* Problem description: Return every line of the data below word for word, including the punctuation.

* Provided data:

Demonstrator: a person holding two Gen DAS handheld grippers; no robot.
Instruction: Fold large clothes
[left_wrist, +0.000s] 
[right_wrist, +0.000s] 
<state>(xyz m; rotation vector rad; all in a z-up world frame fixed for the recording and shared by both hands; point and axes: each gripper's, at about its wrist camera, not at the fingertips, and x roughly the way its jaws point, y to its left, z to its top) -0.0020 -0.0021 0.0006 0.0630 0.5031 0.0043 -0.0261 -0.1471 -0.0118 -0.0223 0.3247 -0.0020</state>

* Solved exercise:
Demonstrator: a person holding two Gen DAS handheld grippers; no robot.
Instruction: Fold large clothes
[left_wrist, +0.000s] 
[right_wrist, +0.000s] 
<state>(xyz m; rotation vector rad; all in a z-up world frame fixed for the recording and shared by both hands; point and axes: each gripper's, at about its wrist camera, not at the fingertips, and x roughly the way its jaws point, y to its left, z to its top) -0.0020 -0.0021 0.0006 0.0630 0.5031 0.0043 -0.0261 -0.1471 -0.0118 -0.0223 0.3247 -0.0020</state>

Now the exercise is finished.